Now obviously a lot about the price hinges on what deflator you use but I have an observation. One would look at our present day oil and be worried about the double top in price near the peak of whale oil production. But this was during an inflationary boom time that was in between depressions during the 1840's and 1870's.
No answers here, just trying to ponder if this current push higher in oil price will break $100. I have no doubt it will break that level one day, but am really stuck on whether it can happen in the next couple months.
To anyone that has done the grocery shopping lately and then gassed up the car on the way home, to read your mail and find the value assessment for your home diving, then seeing your energy bill for heating/cooling your devalued home - both forces are merrily at work.
As to which gains the upper hand? I surmise that both will run in tandem until the dollar really does take a death dive, then go to hyperinflation (currency event not an economic event) with deflation still acting upon assets at the same time.
Eventually supply and demand will have a pronounced effect but not until the hyperinflationary event has arrived.
Fortunately more sophisticated nuclear technologies are possible, which will enable waste to be used as fuel, and increase the burn up from 0.07% to near 100%.

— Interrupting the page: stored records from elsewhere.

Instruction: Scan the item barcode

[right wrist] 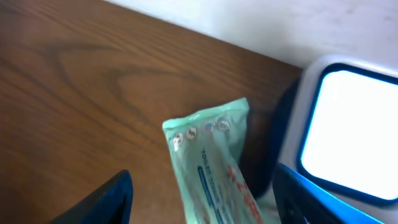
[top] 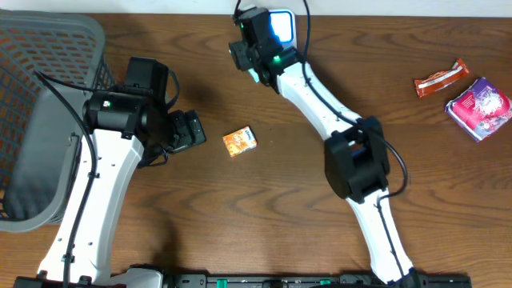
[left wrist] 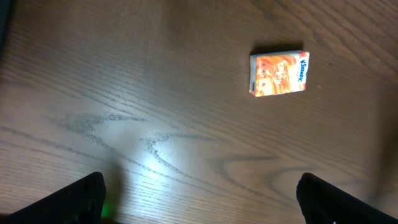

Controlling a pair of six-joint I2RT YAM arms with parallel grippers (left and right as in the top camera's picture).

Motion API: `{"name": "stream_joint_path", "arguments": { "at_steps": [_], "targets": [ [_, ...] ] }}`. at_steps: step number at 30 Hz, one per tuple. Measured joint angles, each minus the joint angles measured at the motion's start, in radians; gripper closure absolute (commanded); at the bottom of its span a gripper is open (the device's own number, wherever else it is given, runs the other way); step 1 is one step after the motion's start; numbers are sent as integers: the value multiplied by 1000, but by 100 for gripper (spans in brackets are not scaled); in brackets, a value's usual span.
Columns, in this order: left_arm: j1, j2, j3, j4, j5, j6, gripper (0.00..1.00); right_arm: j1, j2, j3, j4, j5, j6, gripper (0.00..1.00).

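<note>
A dark brown wooden table with a strong grain fills the overhead view, and a strip of pale wall runs along its far edge. A grey basket (top: 36,120) stands at the left edge. A small orange tissue pack (top: 239,141) lies flat near the middle, and a red snack bar (top: 440,78) and a purple packet (top: 478,107) lie close together at the far right. The left arm (top: 96,192) ends just left of the orange pack. The right arm (top: 320,104) reaches to the far edge, where a scanner (top: 280,28) shows a lit screen. From the left wrist, bare wood with a soft patch of glare spreads below the left gripper (left wrist: 199,190). Its jaws stand wide apart with nothing between them, and the orange pack lies farther off to the right, well clear of both fingers. From the right wrist, the tabletop meets the white wall, and the scanner's bright screen sits at the right. The right gripper (right wrist: 202,177) has its jaws apart. A green packet (right wrist: 211,143) lies tilted between them, right beside the scanner, with a clear gap on its left side. Whether it touches the right finger I cannot tell.
</note>
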Motion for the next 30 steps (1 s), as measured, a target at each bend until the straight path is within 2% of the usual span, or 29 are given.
{"name": "stream_joint_path", "arguments": {
  "at_steps": [9,17,20,23,25,26,27,30],
  "targets": [
    [0,0,0,1,0,0,2,0,121,-4,72,3,-85,32],
    [0,0,0,1,0,0,2,8,125,-4,-47,-45,-112,41],
    [0,0,0,0,0,0,2,21,122,7,-121,-106,-113,53],
    [0,0,0,0,0,0,2,40,110,19,-221,-158,-112,59],
    [0,0,0,0,0,0,2,58,92,19,-306,-181,-113,57],
    [0,0,0,1,0,0,2,68,84,19,-341,-185,-113,51],
    [0,0,0,0,0,0,2,78,76,18,-370,-190,-112,31],
    [0,0,0,1,0,0,2,105,49,2,-430,-195,-106,27]
  ]
}}
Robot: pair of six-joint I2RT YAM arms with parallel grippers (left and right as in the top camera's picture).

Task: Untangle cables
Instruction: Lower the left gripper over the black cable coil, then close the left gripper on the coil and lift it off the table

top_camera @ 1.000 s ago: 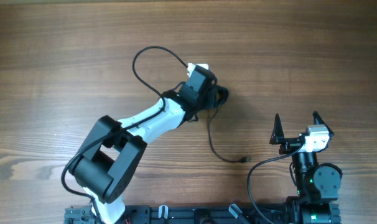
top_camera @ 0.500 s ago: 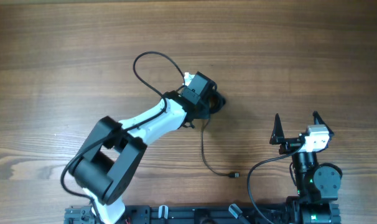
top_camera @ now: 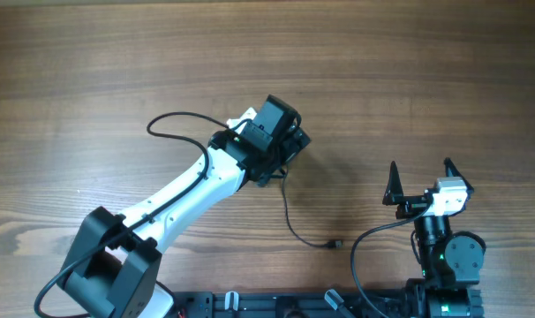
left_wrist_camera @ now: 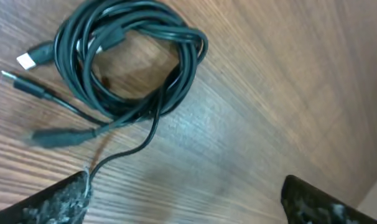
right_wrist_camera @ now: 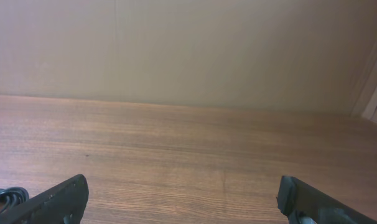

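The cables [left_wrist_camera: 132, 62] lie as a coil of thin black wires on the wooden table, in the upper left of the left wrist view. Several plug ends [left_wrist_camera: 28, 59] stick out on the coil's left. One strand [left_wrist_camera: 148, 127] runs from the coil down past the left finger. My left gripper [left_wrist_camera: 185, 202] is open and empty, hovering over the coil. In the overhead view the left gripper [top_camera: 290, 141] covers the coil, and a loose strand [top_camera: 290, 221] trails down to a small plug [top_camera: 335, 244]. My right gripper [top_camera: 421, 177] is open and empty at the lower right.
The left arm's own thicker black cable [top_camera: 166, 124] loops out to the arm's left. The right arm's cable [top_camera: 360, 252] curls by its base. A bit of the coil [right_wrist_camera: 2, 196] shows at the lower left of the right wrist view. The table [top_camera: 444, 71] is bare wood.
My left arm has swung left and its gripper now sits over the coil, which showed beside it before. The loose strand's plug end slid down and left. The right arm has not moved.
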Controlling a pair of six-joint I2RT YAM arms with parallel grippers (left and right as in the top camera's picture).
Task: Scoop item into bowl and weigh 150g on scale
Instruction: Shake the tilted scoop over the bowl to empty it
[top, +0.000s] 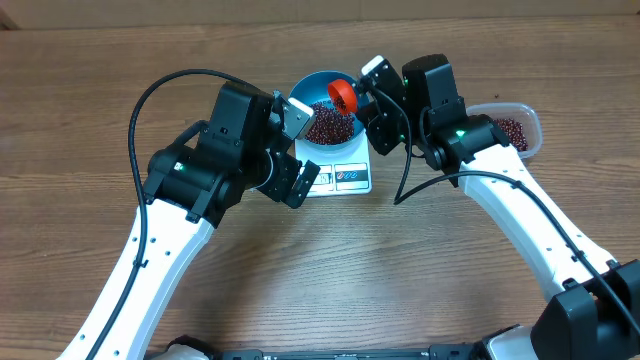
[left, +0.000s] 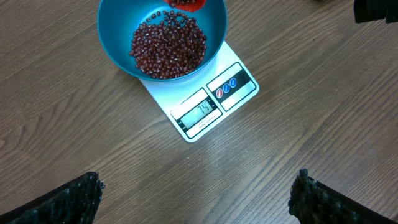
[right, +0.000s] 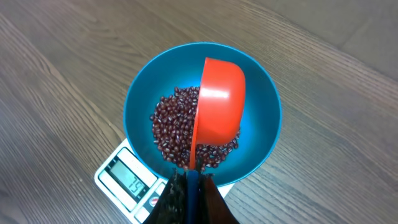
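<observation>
The blue bowl (top: 303, 92) stands on the white scale (top: 348, 178), whose display (right: 132, 180) reads 75. A heap of red-brown beans (top: 328, 126) covers the bowl's floor (right: 140, 106). My right gripper (right: 189, 186) is shut on the blue handle of a red scoop (right: 217, 106), which is tipped on its side over the beans (right: 171, 127), inside the bowl. My left gripper (top: 298, 150) hovers left of the scale and stands open. Only bare table shows between its fingertips (left: 84, 193). The left wrist view takes in the bowl (left: 112, 43) and scale (left: 211, 106).
A clear plastic tub (top: 535, 125) holding more beans (top: 512, 128) sits at the right, partly under my right arm. Both arms reach in from the near edge and meet at the scale. Wooden tabletop lies all around.
</observation>
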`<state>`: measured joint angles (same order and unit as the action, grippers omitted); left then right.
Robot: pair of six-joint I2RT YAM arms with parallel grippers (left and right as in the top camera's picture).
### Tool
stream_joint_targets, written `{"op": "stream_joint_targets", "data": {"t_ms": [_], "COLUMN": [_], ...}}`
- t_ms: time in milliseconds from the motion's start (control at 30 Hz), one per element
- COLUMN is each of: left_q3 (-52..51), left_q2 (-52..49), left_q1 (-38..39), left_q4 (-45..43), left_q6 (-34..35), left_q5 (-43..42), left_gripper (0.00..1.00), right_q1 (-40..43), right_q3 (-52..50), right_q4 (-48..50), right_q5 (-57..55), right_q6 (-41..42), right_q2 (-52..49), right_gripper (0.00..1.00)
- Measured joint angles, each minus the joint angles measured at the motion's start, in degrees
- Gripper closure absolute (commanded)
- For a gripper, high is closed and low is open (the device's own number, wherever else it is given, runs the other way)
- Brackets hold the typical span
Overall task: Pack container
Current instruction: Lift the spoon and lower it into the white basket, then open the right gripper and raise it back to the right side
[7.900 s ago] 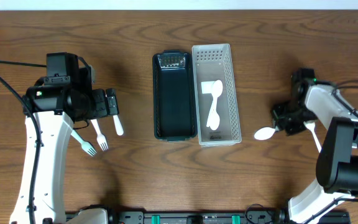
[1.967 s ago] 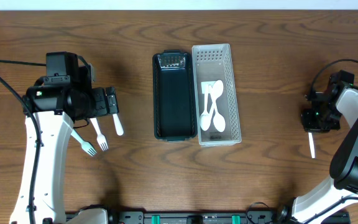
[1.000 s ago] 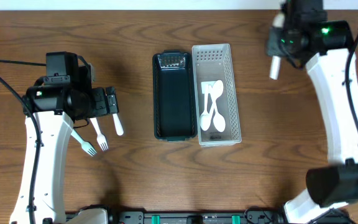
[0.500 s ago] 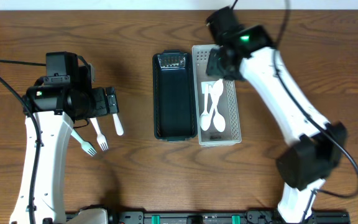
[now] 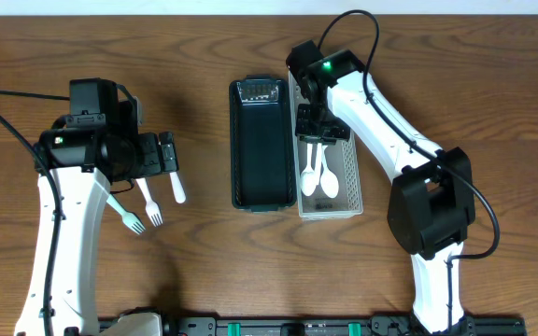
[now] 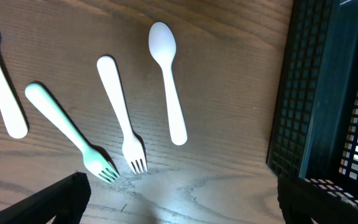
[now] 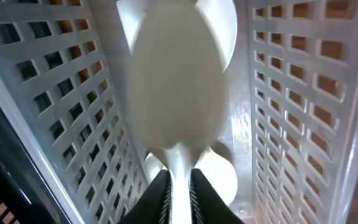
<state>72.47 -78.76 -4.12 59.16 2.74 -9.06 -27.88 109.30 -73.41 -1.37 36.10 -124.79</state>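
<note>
Arguably, with the right jaws shut on a white spoon (image 7: 176,93) inside the white basket (image 5: 355,163) at 3 o'clock of the black bin (image 5: 261,149), left jaws wide and empty, a high release risked bouncing it off the two spoons (image 5: 309,182) beneath.

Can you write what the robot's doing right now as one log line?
right gripper: shut on spoon, over white basket | white basket: two spoons inside | left gripper: open, above forks
</note>
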Motion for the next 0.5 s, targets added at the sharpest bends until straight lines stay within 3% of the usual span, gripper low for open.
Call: {"op": "stream_joint_targets", "data": {"t_ms": [500], "left_q3": [0.00], "left_q2": [0.00], "left_q1": [0.00], "left_q4": [-0.02], "left_q6": [0.00], "left_q5": [-0.02], "left_gripper": [0.02], "right_q1": [1.86], "right_q3": [4.15], "right_q4": [1.27], "right_q5": [-3.15], "right_q6": [-8.31], "right_q2": [0.00], "right_gripper": [0.81]}}
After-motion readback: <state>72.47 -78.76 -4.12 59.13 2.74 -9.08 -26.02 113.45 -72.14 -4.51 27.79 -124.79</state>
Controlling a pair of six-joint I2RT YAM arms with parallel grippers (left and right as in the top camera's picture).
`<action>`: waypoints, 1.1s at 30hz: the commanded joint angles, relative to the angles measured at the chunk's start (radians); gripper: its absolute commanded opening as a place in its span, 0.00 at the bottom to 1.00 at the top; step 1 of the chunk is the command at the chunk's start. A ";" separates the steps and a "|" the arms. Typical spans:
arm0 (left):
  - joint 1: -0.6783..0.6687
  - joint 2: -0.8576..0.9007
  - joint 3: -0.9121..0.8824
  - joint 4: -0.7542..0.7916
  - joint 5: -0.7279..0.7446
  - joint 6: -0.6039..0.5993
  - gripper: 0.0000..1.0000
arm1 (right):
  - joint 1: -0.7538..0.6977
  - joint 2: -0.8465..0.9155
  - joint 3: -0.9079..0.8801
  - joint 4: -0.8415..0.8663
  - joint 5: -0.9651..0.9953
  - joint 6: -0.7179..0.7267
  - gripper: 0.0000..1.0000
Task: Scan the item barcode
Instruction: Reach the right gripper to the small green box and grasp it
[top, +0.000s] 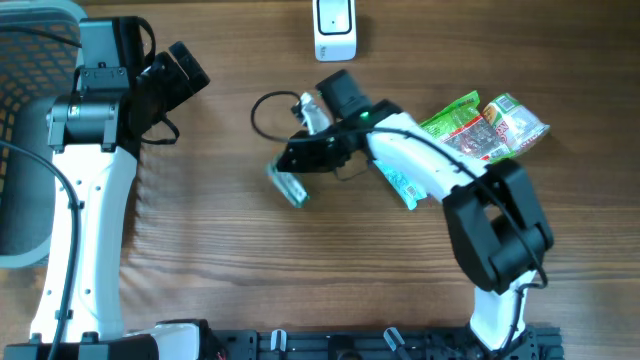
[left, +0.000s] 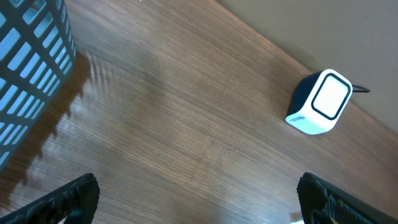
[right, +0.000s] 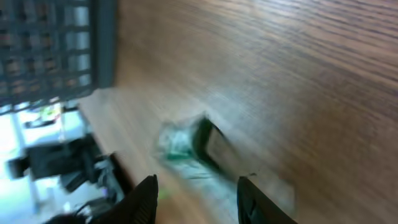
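Wood of the table (top: 220, 260) is carrying everything, with the basket (top: 20, 200) at its left edge. I am holding the left gripper (left: 199, 202) wide apart and empty near the basket. The right gripper (right: 198, 186) is hanging over the small green packet (top: 288, 186), which is lying mid-table. Its fingers are standing apart, not clamping, though this wrist view is blurred. I am judging it best to be closing on one edge, leaving the barcode uncovered, then turning it toward the white scanner (top: 335, 30).
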 joint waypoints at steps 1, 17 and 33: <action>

One of the most hopeful of these is Liquid fluoride thorium reactors, which can be build small and in a modular fashion reducing costs.
The main reason it was killed in the 60's was that it is a lousy source of weapon's grade material!
Here is a forum which discusses the technology:
www.energyfromthorium....
This does not mean that declining use of fossil fuels won't lead to anything other than a bumpy ride - we have left it too late to avoid that, with only France being ahead of the game with most of it's electricity provided by nuclear power.